Let's take a look at the three output tables.
```{r}
site.random.tabtemp <- chisqtable(n.region, site.random, N)
site.norm.tabtemp <- chisqtable(n.region, site.norm, N)
site.double.tabtemp <- chisqtable(n.region, site.double, N)
```
After examining the tables, we notice there are counts that can be grouped together, especially for the normally generated site locations, as many of the observed and expected number of occurrence are small. The following is the $chi^2$ testing of the uniformly randomly selected gene locations.
```{r}
site.random.tab <- matrix(rep(NA, 7*2), 7, 2)
site.random.tab[1,] <- colSums(site.random.tabtemp[1:2, 2:3])
site.random.tab[2:6,] <- site.random.tabtemp[3:7, 2:3]
site.random.tab[7,] <- colSums(site.random.tabtemp[8:10, 2:3])
site.random.stats <- sum((site.random.tab[,2] - site.random.tab[,1])^2/site.random.tab[,2])
pchisq(site.random.stats, 7 - 2, lower.tail=FALSE)
```
For the sites selected according to normally distribution, there are more count categories to be agglomerated.
```{r}
site.norm.tab <- matrix(rep(NA, 7*2), 7, 2)
site.norm.tab[1,] <- colSums(site.norm.tabtemp[1:4, 2:3])
site.norm.tab[2:6,] <- site.norm.tabtemp[5:9, 2:3]
site.norm.tab[7,] <- colSums(site.norm.tabtemp[10:19, 2:3])
site.norm.stats <- sum((site.norm.tab[,2] - site.norm.tab[,1])^2/site.norm.tab[,2])
pchisq(site.norm.stats, 7 - 2, lower.tail=FALSE)
```
Lastly, for the ones selected with double the likelihood in 30 locations.

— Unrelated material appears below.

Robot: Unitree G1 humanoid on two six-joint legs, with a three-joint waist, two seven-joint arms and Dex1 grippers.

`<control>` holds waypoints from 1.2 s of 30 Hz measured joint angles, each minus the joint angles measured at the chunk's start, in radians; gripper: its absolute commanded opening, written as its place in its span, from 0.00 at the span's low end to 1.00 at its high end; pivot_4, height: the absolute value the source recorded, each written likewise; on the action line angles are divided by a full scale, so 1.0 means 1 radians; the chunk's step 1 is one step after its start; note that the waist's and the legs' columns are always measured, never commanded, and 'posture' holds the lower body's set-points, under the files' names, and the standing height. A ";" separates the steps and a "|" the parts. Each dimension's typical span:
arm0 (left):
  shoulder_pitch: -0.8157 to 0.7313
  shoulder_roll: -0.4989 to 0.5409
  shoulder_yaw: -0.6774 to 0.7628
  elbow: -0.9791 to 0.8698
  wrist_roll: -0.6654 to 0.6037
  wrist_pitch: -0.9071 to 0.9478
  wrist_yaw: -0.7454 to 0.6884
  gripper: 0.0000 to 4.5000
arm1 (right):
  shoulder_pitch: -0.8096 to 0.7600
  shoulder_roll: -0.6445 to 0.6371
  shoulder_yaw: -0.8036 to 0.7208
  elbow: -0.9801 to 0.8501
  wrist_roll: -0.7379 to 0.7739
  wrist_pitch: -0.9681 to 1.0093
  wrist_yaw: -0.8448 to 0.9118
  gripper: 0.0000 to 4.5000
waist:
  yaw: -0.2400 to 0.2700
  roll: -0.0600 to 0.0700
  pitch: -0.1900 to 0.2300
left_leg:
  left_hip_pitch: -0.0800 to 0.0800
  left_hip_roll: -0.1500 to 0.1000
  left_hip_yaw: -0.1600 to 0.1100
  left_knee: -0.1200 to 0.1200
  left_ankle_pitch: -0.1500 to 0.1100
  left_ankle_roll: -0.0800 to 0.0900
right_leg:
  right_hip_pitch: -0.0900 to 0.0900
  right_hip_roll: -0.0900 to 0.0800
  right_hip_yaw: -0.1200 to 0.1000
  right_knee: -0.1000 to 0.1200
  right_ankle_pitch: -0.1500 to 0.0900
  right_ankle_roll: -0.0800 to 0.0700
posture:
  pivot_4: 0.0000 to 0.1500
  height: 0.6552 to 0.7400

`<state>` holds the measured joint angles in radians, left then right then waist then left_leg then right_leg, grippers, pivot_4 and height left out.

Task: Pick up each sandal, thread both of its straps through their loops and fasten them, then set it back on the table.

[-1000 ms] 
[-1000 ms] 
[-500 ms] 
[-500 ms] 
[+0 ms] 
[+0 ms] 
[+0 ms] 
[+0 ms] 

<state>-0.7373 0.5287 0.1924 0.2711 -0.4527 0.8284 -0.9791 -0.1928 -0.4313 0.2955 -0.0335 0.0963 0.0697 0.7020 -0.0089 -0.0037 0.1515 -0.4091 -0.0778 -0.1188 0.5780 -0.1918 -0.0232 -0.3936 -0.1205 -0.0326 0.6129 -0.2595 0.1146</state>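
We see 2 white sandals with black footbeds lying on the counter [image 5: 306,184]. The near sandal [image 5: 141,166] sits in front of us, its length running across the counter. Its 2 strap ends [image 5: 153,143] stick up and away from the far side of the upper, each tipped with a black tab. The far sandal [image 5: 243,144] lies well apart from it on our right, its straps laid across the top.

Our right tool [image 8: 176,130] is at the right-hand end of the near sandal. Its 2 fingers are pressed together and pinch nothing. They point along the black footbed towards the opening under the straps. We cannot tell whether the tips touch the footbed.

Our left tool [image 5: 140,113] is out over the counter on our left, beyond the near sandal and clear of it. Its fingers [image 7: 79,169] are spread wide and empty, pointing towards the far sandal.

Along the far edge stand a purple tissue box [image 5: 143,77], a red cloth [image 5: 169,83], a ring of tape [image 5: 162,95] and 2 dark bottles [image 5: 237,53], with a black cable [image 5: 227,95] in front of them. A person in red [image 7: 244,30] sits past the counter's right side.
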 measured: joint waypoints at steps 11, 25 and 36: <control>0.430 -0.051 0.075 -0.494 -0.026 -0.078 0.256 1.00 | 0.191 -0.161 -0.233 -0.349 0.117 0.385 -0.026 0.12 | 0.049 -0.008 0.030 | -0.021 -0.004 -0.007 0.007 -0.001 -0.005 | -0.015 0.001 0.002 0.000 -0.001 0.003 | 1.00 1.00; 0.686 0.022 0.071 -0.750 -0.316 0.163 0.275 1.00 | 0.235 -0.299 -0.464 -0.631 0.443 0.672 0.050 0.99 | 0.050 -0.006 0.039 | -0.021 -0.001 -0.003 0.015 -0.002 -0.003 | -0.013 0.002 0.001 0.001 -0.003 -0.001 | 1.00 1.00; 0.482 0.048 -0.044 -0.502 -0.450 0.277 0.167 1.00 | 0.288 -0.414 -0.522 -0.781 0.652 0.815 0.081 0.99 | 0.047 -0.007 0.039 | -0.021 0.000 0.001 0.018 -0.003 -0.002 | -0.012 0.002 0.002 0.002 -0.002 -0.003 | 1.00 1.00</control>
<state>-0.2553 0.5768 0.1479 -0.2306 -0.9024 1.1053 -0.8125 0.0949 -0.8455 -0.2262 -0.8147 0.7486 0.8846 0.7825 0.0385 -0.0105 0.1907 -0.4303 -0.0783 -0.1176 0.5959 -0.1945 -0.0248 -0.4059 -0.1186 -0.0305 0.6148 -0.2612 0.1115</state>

We have the following result.
```{r}
site.double.tab <- matrix(rep(NA, 7*2), 7, 2)
site.double.tab[1,] <- colSums(site.double.tabtemp[1:4, 2:3])
site.double.tab[2:6,] <- site.double.tabtemp[5:9, 2:3]
site.double.tab[7,] <- colSums(site.double.tabtemp[10:11, 2:3])
site.double.stats <- sum((site.double.tab[,2] - site.double.tab[,1])^2/site.double.tab[,2])
pchisq(site.double.stats, 7 - 2, lower.tail=FALSE)
```

Keep in mind that the null hypothesis of the testing procedures above assumes the site locations are formed by a random scatter. Thus, the conclusions show that with a significance level of 0.05, we are able to reject the null for the cases of normally distributed site locations and of twice the likelihood in 30 locations.